> [Required action]
The answer consists solely of the data below, reproduced exactly.

> [Given information]
====
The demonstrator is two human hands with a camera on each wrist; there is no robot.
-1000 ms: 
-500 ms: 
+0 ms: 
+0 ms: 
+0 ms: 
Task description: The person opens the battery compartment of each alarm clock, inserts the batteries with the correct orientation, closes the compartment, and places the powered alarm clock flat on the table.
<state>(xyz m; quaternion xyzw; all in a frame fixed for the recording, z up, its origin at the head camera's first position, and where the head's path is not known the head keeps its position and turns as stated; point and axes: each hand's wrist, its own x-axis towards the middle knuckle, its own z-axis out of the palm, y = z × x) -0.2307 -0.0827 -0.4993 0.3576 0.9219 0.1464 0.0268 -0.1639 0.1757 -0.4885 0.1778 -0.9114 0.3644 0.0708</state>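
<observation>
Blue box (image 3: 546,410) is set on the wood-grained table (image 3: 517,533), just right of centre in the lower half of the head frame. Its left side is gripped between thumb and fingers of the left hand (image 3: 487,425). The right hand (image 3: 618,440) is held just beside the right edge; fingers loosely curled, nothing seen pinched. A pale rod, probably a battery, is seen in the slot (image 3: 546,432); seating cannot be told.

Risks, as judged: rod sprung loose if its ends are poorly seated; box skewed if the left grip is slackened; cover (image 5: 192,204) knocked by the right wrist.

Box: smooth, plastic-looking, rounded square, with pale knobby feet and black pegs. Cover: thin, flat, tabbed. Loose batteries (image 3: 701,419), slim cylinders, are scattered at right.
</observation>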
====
> [Answer]
The demonstrator is two human hands with a camera on each wrist; there is no robot.
-1000 ms: 
-500 ms: 
+0 ms: 
+0 ms: 
+0 ms: 
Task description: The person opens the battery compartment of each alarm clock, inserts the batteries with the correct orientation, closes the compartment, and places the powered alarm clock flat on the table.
<state>(xyz m; quaternion xyzw; all in a frame fixed for the recording, z up, its origin at the head camera's first position, and where the head's path is not known the head keeps its position and turns as stated; point and axes: each hand's wrist, its own x-axis towards the middle knuckle, its own z-axis out of the palm, y = z × x) -0.2307 -0.0827 -0.4993 0.3576 0.9219 0.1464 0.0268 -0.1639 0.1757 -0.4885 0.1778 -0.9114 0.3644 0.0708</state>
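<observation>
Blue box (image 3: 546,410) is set on the wood-grained table (image 3: 517,533), just right of centre in the lower half of the head frame. Its left side is gripped between thumb and fingers of the left hand (image 3: 487,425). The right hand (image 3: 618,440) is held just beside the right edge; fingers loosely curled, nothing seen pinched. A pale rod, probably a battery, is seen in the slot (image 3: 546,432); seating cannot be told.

Risks, as judged: rod sprung loose if its ends are poorly seated; box skewed if the left grip is slackened; cover (image 5: 192,204) knocked by the right wrist.

Box: smooth, plastic-looking, rounded square, with pale knobby feet and black pegs. Cover: thin, flat, tabbed. Loose batteries (image 3: 701,419), slim cylinders, are scattered at right.
</observation>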

The exercise has been fully answered.